Mine 35 yaşlarında, sarışın, balık etinde, dolgun göğüslü, dolgun kalçalı, bembeyaz tenli, her erkeğin başını döndürebilecek güzellikte bir kadın. Ben ise 50’yi aşmış, olgun bir erkeğim. Bir gün eve davet ettim Mine’yi. Hem konuşup dertleşecek, hem de birlikte baş başa yemek yiyip, şarap içecektik.
Öğlene doğru geldi. İki palamut alıp, yanına da iki şişe beyaz şarap almıştım. Birlikte mutfağa girdik Mine ile. O balıkları pişirirken, ben de salatayı yapacaktım. Mine’nin üzerinde yine iç gıcıklayıcı bir kıyafet vardı. Dekolte daracık bir bluz ve altında da yine dar bir eteklik. Göğüsleri ve kalçaları bu dar kıyafetin içerisinden fırlayacakmış gibi duruyordu. Ben salata ile uğraşırken, o balıkları pişiriyor, bir yandan da konuşuyorduk. Parfümü ise tam da baş döndürücü cinstendi. Salatayı yaptıktan sonra, ellerimi yıkadım ve hemen yanı başımda duran ve buram buram seks kokarak, aklımı başımdan alan Mine’ye sarılmaktan kendimi alamadım. Adeta bir mıknatıs gibi beni kendine çekmişti Mine bu haliyle. Arkasından yanaşıp, kollarımı beline dolarken, boynundan da küçük bir öpücük aldım. “Dur ne yapıyorsun? Balıkları yakacağız” diye tepki gösterdi. Yanağından ve dudağından küçük bir kaçamak öpücük alıp, sofrayı hazırlamaya koyulduk.

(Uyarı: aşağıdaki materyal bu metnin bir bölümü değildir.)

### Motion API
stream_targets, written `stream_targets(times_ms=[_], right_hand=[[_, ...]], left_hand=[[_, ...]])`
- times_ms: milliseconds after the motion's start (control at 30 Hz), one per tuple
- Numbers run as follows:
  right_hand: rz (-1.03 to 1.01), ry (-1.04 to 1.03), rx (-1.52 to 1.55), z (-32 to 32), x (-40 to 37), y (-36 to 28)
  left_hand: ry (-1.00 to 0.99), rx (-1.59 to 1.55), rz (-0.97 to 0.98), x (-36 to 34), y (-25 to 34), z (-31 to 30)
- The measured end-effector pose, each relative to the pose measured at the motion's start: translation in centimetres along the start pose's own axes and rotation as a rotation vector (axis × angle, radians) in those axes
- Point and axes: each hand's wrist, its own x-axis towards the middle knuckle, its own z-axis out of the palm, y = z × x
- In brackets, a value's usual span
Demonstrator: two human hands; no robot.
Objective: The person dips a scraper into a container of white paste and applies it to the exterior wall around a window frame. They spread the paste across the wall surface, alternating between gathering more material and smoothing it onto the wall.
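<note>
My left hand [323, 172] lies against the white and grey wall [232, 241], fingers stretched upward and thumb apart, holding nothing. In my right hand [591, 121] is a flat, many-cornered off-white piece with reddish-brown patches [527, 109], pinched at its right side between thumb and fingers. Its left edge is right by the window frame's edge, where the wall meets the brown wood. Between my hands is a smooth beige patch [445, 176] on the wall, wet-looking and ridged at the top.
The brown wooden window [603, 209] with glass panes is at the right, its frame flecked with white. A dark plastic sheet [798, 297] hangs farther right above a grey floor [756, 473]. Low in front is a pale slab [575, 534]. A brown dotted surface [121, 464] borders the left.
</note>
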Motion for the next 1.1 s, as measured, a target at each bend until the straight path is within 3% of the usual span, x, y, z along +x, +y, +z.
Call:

Karşılıklı oturduk, bir yandan balığımızı yerken, bir yandan da şarabımızı yudumluyorduk. Bilgisayarda da, ortama uygun slow bir müzik koyup, tatlı tatlı sohbet etmeye başladık. Bu arada, romantik bir dans müziği çalmaya başladı. Kalkıp, elinden tuttum ve kollarımı beline dolayarak, Mine ile dans etmeye başladım. O da kollarını boynuma dolayıp, başını da omzuma koyarak, gözlerini kapadı ve birlikte salonun ortasında müziğin ritmine uyarak dans etmeye başladık. Bir de Mine’nin çok hoşuma giden bir yeri vardı ki o da omuzlarıydı. Hem dik, hem de yusyuvarlak omuz başları, onu olduğu halinden çok daha çekici ve seksi bir kadın haline dönüştürüyordu. Yani Mine tepeden tırnağına kadar tam bir dişilik abidesiydi.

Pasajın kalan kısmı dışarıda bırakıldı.